Yesterday, I was walking through the park, bundled up in my sweater, coat, and gloves. Tea in one hand, scone in the other. The ground was still covered in piles of snow and sheets of ice—a reminder that winter isn’t letting up just yet.
Right now, we’re in the thick of it—that in-between stretch where the holidays feel like a distant memory, and spring still seems just out of reach. I’m restless. I want to shed layers, wear color, and feel the warmth of the sun on my skin again. I want ease. I want momentum. I want winter to be over already.

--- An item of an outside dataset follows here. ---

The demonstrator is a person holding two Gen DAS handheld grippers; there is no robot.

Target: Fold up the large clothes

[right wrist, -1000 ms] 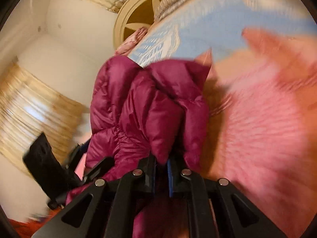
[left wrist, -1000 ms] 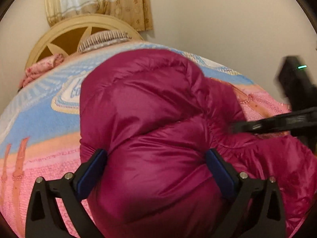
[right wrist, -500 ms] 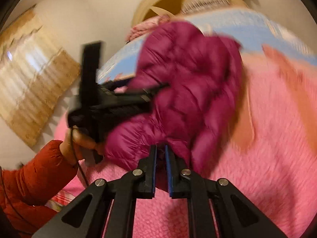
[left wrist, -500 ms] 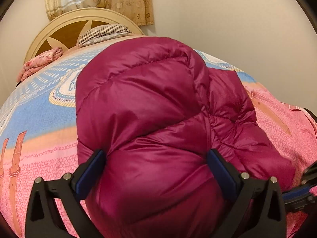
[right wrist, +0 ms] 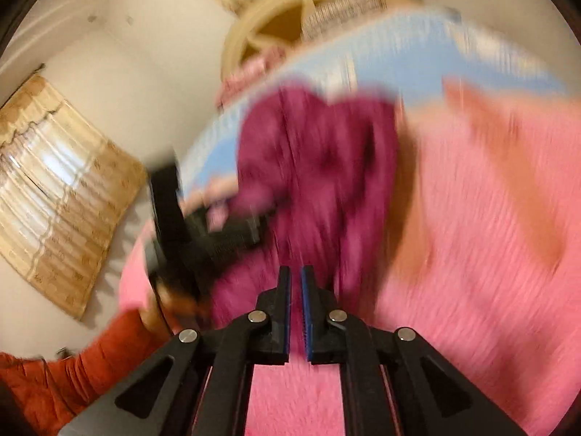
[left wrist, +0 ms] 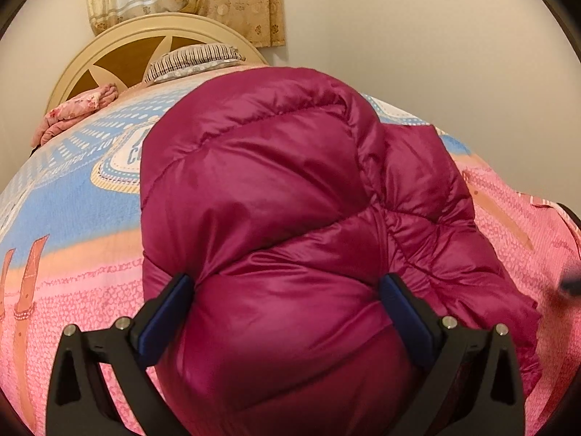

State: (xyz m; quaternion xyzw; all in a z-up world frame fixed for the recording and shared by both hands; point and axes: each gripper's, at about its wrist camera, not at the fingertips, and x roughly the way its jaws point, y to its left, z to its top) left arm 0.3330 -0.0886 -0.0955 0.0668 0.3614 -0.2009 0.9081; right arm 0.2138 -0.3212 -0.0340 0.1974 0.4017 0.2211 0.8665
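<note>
Left claw (left wrist: 287, 290) spread wide, straddling puffy jacket (left wrist: 290, 196); long axis runs away toward headboard (left wrist: 145, 29). Right claw (right wrist: 295, 283) nearly closed, empty, just behind jacket's near end.

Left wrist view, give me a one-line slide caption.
Open left claw straddles a bulging fold of the magenta puffer jacket on the pink-and-blue bedspread, headboard behind.

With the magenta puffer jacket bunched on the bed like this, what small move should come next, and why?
Probably the left gripper should close on the fold of the magenta puffer jacket bulging between its wide-open fingers. The right gripper is nearly shut with nothing between its fingers, and its view is blurred, so it seems to hold nothing. The jacket lies loosely bunched on the pink blanket.
</note>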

And yet, I know that this impatience is a cue to slow down. To sit with the discomfort. To remember that even this moment—this cold, sluggish season—is valuable and fleeting. Because winter is for sowing the seeds of spring. The work we put in today is what we’ll reap months from now. And in a world that expects instant results, understanding how long it actually takes for something to bloom is the key to an enduring creative life.

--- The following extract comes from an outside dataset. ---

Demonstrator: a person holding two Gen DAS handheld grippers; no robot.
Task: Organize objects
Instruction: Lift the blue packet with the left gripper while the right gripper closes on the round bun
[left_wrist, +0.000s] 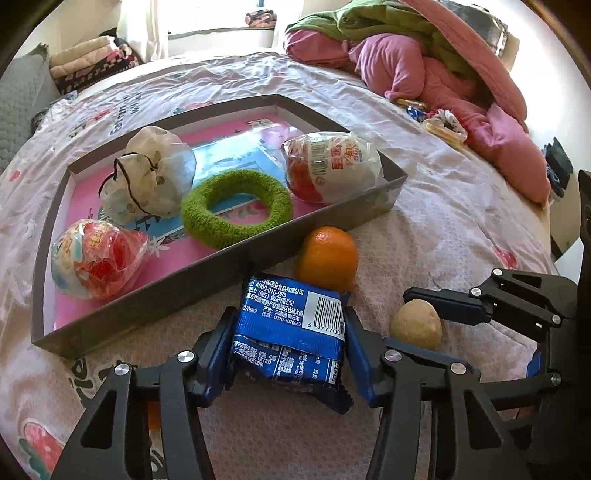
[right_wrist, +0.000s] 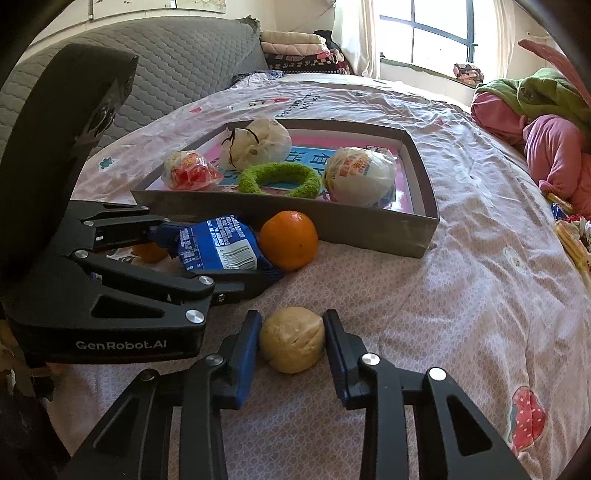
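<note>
Sunlit from a window beyond its far edge, a bed (right_wrist: 461, 295) under a pale pink printed quilt carries everything, with a heap of pink and green bedding (left_wrist: 424, 66) at one far corner and a grey quilted headboard (right_wrist: 166, 55) along another edge.

One shallow grey cardboard tray with a pink printed floor (left_wrist: 177, 288) sits toward the middle of the bed. Inside it I count four things: two egg-shaped toys wrapped in clear plastic, one red and white at a near corner of the tray (left_wrist: 98, 264) and one white and orange at the opposite end (left_wrist: 330, 166); one cream drawstring cloth pouch (left_wrist: 153, 177); and one fuzzy green ring (left_wrist: 236, 208) lying flat between them.

Outside the tray, on the quilt by its near wall, lie one blue foil snack packet (left_wrist: 291, 328), one beige round lump (right_wrist: 291, 339), and one orange tangerine (left_wrist: 327, 258) touching the packet. A second orange fruit (right_wrist: 149, 253) shows only partly behind the left tool.

The left hand-held gripper (left_wrist: 286, 354) is about half open, its blue pads pressed against both sides of the blue packet, gripping it where it lies on the quilt. The right hand-held gripper (right_wrist: 291, 343) is narrowed round the beige lump, both pads touching its sides; the lump rests on the quilt, just beside the packet
</note>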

As a designer, I’ve learned this lesson well. Nothing I create today comes to life overnight—each collection is months in the making. The state of my business right now isn’t the result of yesterday’s work; it’s the product of what I was building six months ago.
When we stop seeing winter as an obstacle and start recognizing it as preparation, today becomes an invitation to begin—rather than a burden to muddle through.